REQUIREMENT —
Reproduce exactly the lines below from the one containing "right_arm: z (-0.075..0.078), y" through the one containing "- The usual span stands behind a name", including both, and nothing else.

DATASET EXCERPTS —
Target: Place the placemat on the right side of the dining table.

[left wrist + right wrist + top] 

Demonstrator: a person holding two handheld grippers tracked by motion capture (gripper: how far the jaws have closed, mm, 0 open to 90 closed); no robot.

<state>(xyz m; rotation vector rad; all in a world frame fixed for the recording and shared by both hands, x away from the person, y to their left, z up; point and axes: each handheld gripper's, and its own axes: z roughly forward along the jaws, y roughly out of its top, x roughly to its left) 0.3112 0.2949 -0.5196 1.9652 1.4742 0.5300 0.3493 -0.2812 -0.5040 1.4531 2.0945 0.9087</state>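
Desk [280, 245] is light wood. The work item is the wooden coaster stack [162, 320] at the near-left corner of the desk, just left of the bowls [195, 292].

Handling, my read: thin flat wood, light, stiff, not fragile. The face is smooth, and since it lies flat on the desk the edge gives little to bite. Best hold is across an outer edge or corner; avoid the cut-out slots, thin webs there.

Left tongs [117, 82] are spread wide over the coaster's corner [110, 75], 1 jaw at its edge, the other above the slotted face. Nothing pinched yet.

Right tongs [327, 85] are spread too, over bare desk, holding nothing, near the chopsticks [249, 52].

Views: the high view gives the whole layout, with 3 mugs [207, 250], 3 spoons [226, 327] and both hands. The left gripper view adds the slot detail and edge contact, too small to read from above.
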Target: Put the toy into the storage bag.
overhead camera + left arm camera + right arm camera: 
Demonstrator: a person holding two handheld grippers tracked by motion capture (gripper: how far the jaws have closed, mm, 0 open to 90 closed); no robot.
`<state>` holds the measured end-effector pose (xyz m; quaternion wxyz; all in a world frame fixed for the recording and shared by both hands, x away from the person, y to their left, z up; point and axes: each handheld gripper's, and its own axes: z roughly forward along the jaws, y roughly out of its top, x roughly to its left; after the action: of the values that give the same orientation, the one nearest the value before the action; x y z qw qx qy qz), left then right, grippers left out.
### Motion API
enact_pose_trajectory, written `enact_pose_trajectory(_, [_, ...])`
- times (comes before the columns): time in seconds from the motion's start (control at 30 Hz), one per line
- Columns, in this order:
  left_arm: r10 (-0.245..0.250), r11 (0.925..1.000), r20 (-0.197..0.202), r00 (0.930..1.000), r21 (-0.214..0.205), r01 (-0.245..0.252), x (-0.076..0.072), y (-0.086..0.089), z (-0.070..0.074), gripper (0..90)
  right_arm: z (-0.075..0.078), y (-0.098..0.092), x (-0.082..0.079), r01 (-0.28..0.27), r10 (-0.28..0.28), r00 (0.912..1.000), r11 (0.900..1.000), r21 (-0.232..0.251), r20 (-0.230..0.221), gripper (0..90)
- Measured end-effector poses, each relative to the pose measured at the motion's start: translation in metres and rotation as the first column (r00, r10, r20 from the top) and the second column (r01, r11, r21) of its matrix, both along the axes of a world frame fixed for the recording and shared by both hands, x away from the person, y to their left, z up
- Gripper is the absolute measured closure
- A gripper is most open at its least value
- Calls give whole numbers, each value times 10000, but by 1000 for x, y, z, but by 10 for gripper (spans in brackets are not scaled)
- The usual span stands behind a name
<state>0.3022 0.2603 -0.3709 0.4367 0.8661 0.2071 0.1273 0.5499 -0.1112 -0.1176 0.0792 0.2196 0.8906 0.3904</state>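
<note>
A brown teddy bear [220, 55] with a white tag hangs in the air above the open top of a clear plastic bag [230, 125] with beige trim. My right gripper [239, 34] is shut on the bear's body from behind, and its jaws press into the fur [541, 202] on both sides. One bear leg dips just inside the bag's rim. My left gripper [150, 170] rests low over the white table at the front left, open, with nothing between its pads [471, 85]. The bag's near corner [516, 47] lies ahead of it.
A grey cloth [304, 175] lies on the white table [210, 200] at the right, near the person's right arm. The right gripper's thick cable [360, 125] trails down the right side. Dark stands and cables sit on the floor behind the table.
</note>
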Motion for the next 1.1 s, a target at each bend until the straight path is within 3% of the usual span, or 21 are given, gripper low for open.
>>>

RESULT OF THIS TASK —
  right_arm: z (-0.075..0.078), y (-0.098..0.092), x (-0.082..0.079), r01 (-0.28..0.27), r10 (-0.28..0.28), r00 (0.912..1.000), r11 (0.900..1.000), r21 (-0.232..0.251), r20 (-0.230..0.221), gripper (0..90)
- Measured end-effector poses, each relative to the pose measured at the motion's start: translation in metres and rotation as the first column (r00, r10, r20 from the top) and the second column (r01, r11, r21) of its matrix, both along the axes of a world frame fixed for the recording and shared by both hands, x away from the person, y to their left, z up
- Gripper is the absolute measured closure
- A gripper is most open at its least value
- Calls give whole numbers, each value times 10000, but by 1000 for x, y, z, but by 10 for gripper (spans in brackets are not scaled)
- The usual span stands behind a name

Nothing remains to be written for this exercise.